Real estate sector in Gujarat is faced with turbulent times.

A recent study conducted by the trade body, Associated Chambers of Commerce and Industry of India (Assocham), noted that outstanding investments attracted by the real estate sector in Gujarat have dropped 20 per cent from over Rs 2.37 lakh crore as of September 30, 2012 to about Rs 1.9 lakh crore as of September 30, 2013.

Similarly, outstanding investments attracted by the realty sector across top 20 States dipped 6 per cent from over Rs 15.39 lakh crore to about Rs 14.51 lakh crore.

“The real estate sector suffered grave turbulence in 2013 due to plethora of reasons like rampant economic slowdown both globally and domestically, liquidity crunch, unstable currency, high input costs, labour shortage, high interest rates and growing inflation,” according to a comprehensive analysis titled ‘Real Estate Sector: Outlook for 2014’ conducted by Assocham.

The study also revealed that in Gujarat, inflow of investments had declined about 5 per cent from over Rs 2.49 lakh crore as of September 30, 2011 to Rs 2.37 lakh crore as of September 30, 2012.

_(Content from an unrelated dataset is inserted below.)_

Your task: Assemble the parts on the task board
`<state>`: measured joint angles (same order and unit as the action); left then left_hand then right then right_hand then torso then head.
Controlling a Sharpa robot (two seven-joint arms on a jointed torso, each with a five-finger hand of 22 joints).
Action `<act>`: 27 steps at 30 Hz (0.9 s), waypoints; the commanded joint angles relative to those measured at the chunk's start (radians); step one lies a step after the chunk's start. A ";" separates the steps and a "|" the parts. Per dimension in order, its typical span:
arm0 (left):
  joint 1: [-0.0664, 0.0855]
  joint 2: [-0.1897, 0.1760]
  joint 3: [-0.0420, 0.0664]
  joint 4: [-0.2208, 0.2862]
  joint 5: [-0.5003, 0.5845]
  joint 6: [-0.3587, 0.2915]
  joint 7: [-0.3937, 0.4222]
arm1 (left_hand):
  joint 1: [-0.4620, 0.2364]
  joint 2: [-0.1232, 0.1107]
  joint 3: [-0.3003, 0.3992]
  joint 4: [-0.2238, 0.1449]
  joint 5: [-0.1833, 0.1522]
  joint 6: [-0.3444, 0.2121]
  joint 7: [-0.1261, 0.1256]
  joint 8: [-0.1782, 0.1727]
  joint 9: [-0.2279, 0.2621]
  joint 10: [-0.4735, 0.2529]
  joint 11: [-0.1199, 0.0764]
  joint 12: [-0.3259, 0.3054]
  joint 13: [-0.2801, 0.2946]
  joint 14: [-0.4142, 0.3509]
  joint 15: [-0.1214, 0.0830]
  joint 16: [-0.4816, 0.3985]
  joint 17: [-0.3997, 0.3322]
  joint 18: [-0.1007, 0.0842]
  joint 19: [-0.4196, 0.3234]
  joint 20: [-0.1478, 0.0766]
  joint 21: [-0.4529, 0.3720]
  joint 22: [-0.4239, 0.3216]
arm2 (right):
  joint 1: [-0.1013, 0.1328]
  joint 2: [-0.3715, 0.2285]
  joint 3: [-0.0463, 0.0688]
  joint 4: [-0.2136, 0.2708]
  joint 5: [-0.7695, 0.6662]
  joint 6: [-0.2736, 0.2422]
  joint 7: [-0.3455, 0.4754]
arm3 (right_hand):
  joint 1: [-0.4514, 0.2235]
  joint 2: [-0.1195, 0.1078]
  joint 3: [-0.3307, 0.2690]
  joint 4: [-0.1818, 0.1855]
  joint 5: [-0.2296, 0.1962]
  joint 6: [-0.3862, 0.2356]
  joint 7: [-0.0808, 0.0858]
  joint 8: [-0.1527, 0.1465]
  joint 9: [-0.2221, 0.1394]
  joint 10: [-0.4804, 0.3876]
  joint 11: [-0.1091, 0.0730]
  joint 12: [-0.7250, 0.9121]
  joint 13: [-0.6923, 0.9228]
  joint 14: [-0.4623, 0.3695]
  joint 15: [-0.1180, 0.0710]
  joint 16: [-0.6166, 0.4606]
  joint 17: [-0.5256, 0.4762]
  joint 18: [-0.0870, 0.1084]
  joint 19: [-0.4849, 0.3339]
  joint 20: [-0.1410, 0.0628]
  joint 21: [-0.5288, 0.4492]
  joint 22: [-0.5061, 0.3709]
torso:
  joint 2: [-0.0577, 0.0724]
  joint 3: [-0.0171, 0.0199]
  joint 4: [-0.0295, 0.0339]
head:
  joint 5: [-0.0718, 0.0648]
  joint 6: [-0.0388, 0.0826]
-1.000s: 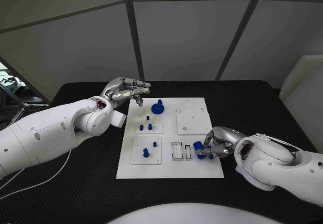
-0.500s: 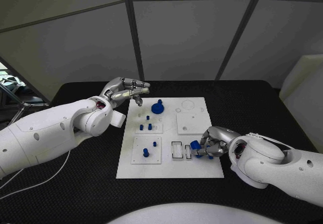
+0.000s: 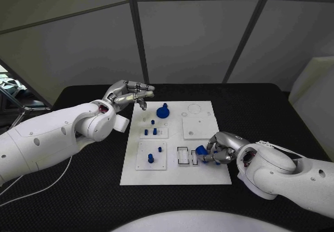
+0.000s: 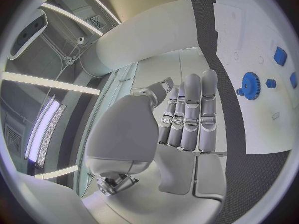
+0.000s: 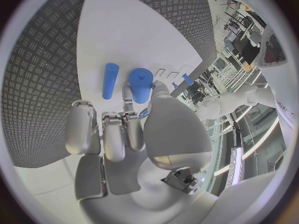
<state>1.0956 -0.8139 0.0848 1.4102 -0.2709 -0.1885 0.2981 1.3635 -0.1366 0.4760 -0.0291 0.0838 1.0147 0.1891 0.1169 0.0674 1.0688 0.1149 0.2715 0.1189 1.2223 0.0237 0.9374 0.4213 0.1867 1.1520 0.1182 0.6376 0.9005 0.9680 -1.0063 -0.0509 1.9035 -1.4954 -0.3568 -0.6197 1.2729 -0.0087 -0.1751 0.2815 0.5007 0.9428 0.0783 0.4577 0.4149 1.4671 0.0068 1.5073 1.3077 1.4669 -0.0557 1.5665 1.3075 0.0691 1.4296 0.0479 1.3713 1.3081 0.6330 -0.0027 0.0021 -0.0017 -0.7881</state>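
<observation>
Over the last second my right hand point(image 3: 217, 147) crept left along the task board point(image 3: 201, 178), pinching a blue cylinder point(image 5: 141, 84) toward the clear slots point(image 3: 183, 155); insertion looked imminent. Left hand point(image 3: 130, 94) stayed raised at the board's far-left corner, fingers curled on nothing.

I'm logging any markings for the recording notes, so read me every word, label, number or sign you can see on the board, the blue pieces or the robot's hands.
None can be read.
White board: no print visible.
Blue pieces, such as the gear: no marks visible.
Left hand and right hand: no legible label.
</observation>
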 commanded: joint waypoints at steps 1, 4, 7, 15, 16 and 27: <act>0.001 0.001 0.001 0.001 0.004 0.010 0.002 | -0.002 0.011 -0.004 0.001 0.004 -0.005 0.001 0.001 0.000 -0.005 -0.002 0.003 -0.002 -0.001 0.002 -0.003 -0.001 -0.004 -0.005 0.004 -0.004 -0.002 | 0.001 -0.006 0.001 0.022 0.034 -0.134 0.035 | 0.007 0.003 -0.005 -0.002 0.007 0.006 -0.005 0.008 0.013 0.067 -0.009 0.009 0.203 0.104 -0.009 0.004 0.263 -0.009 0.008 -0.001 0.005 0.005 | -0.001 -0.0006 0.0007 | -0.003 0.005; 0.001 0.002 0.001 0.001 0.004 0.011 0.001 | -0.002 0.012 -0.004 0.001 0.004 -0.006 0.001 0.002 0.000 -0.006 -0.002 0.004 -0.002 -0.002 0.002 -0.003 -0.002 -0.004 -0.005 0.004 -0.004 -0.002 | 0.001 -0.011 0.002 0.040 0.066 -0.188 0.060 | 0.003 0.009 -0.009 0.003 0.022 0.008 -0.008 0.011 0.020 0.070 -0.011 0.013 0.207 0.104 -0.011 0.004 0.263 -0.010 0.008 -0.003 0.006 0.007 | 0.000 -0.0010 0.0046 | -0.006 0.009; 0.001 0.002 0.001 0.001 0.004 0.012 0.001 | -0.002 0.012 -0.004 0.001 0.004 -0.006 0.001 0.002 0.000 -0.006 -0.002 0.004 -0.002 -0.002 0.002 -0.003 -0.002 -0.004 -0.005 0.004 -0.004 -0.002 | 0.001 -0.011 0.002 0.054 0.090 -0.210 0.073 | 0.002 0.009 -0.010 0.004 0.025 0.009 -0.008 0.011 0.022 0.071 -0.012 0.013 0.207 0.104 -0.011 0.004 0.263 -0.010 0.009 -0.004 0.007 0.007 | 0.001 -0.0005 0.0036 | -0.004 0.010; 0.001 0.001 0.001 0.003 0.004 0.013 -0.001 | -0.002 0.012 -0.004 0.001 0.004 -0.006 0.001 0.002 0.000 -0.006 -0.002 0.004 -0.002 -0.002 0.002 -0.003 -0.002 -0.004 -0.005 0.004 -0.004 -0.002 | 0.001 0.017 0.002 0.050 0.125 -0.211 0.092 | 0.004 0.014 -0.011 0.004 0.045 0.010 -0.011 0.013 0.028 0.073 -0.015 0.015 0.210 0.104 -0.014 0.004 0.263 -0.010 0.009 -0.006 0.007 0.008 | 0.002 -0.0012 0.0032 | -0.003 0.011; 0.001 0.001 0.001 0.003 0.004 0.014 -0.002 | -0.002 0.012 -0.004 0.001 0.004 -0.006 0.001 0.002 0.000 -0.006 -0.002 0.004 -0.002 -0.002 0.002 -0.003 -0.002 -0.004 -0.005 0.004 -0.004 -0.002 | 0.001 0.024 0.002 0.046 0.132 -0.195 0.091 | 0.003 0.014 -0.012 0.005 0.046 0.010 -0.011 0.013 0.029 0.072 -0.015 0.015 0.210 0.104 -0.014 0.004 0.263 -0.010 0.009 -0.006 0.006 0.007 | 0.002 -0.0009 0.0033 | -0.003 0.012; 0.001 -0.001 0.001 0.008 0.004 0.016 -0.002 | -0.002 0.012 -0.004 0.001 0.005 -0.006 0.001 0.002 0.000 -0.007 -0.001 0.005 -0.002 -0.002 0.002 -0.003 -0.002 -0.004 -0.005 0.004 -0.005 -0.002 | 0.001 0.091 0.002 -0.003 0.199 -0.044 0.066 | -0.035 0.032 -0.027 0.009 0.034 0.026 -0.016 0.014 0.041 0.069 -0.018 0.007 0.204 0.104 -0.017 0.004 0.263 -0.009 0.006 -0.009 0.003 0.004 | 0.003 -0.0011 0.0042 | 0.005 0.011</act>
<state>1.0956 -0.8141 0.0849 1.4150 -0.2709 -0.1837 0.2945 1.3634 -0.1366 0.4760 -0.0291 0.0838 1.0147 0.1891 0.1169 0.0673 1.0690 0.1151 0.2715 0.1181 1.2223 0.0237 0.9374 0.4206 0.1866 1.1520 0.1183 0.6376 0.8997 0.9681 -0.9182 -0.0492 1.9025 -1.3350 -0.4636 -0.5513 1.2444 0.0219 -0.1976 0.2915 0.5409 0.9461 0.0780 0.4676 0.4512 1.4663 -0.0041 1.5181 1.3076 1.4648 -0.0648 1.5664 1.3073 0.0694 1.4332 0.0443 1.3739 1.3078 0.6358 -0.0039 0.0066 0.0020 -0.7771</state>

Outstanding investments across the country had increased marginally by about 2 per cent from about Rs 15.1 lakh crore as of September 30, 2011 to Rs 15.3 lakh crore as of September 30, 2012.

According to the study, about 63 per cent of the total outstanding investments in the State were under implementation as of September, while nationally it was over 68 per cent.

Even the share of Gujarat in outstanding real estate investments has come down from over 15.39 per cent to about 13 per cent.

Maharashtra topped the list by having the highest share of about 20 per cent followed by Gujarat (13 per cent), Haryana (11.2 per cent), Karnataka (11.1 per cent), Uttar Pradesh (9.8 per cent) and Andhra Pradesh (9.6 per cent).

In its forecast for 2014, Assocham maintained that there seems to be no respite in the offing for India’s real estate sector at least during the first half of the calendar year 2014.

“The situation on real estate front is not likely to improve much owing to an uncertain political scenario at least during the first six months due to forthcoming general elections and poor investor, end-user confidence due to sluggish economic growth coupled with continued high property prices,” Assocham said.